Why does AMPS disconnect a client with a 'name in use' error?
When a transaction log is configured, AMPS needs to be able to tell the difference between connections to be able to reliably persist and replay the message stream. AMPS uses the client name as a unique application identifier to be able to tell when a connection is a connection from a different client as compared to a new connection from the same client.
The contract between AMPS and the application is that the application must provide a client name that will uniquely and consistently identify a particular instance of the client application. The same instance of the same application should use the client name each time that instance connects, and should not use the same client name as another instance.
In this case, when AMPS receives a new connection with the same client name as an existing connection, with the same authenticated ID, AMPS disconnects the existing connection.

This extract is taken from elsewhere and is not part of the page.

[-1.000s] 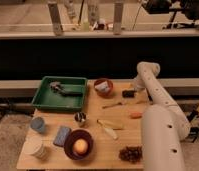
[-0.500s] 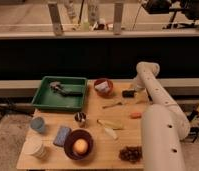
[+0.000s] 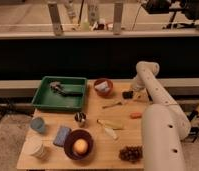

You may wonder why AMPS does this -- why not just use the existing connection?
AMPS does this to help applications get reconnected quickly in the event of a network outage or client restart. Clients typically use TCP/IP and may be connecting through any combination of WAN, WiFi, VPN, traversing multiple firewalls, and so on. It can be a matter of minutes before the OS notifies AMPS that a connection is closed (with TCP KeepAlive enabled -- without KeepAlive enabled, it could take forever). If AMPS were to deny a new connection until the previous connection closed, the application could be offline for minutes (or even longer).
To get applications back online quickly, AMPS makes the assumption that a new connection with the same client name (that authenticates as the same user) is intended to replace the existing connection. AMPS disconnects the existing connection in favor of the new connection. The disconnect happens immediately: AMPS does not pause the new connection or notify the old the connection.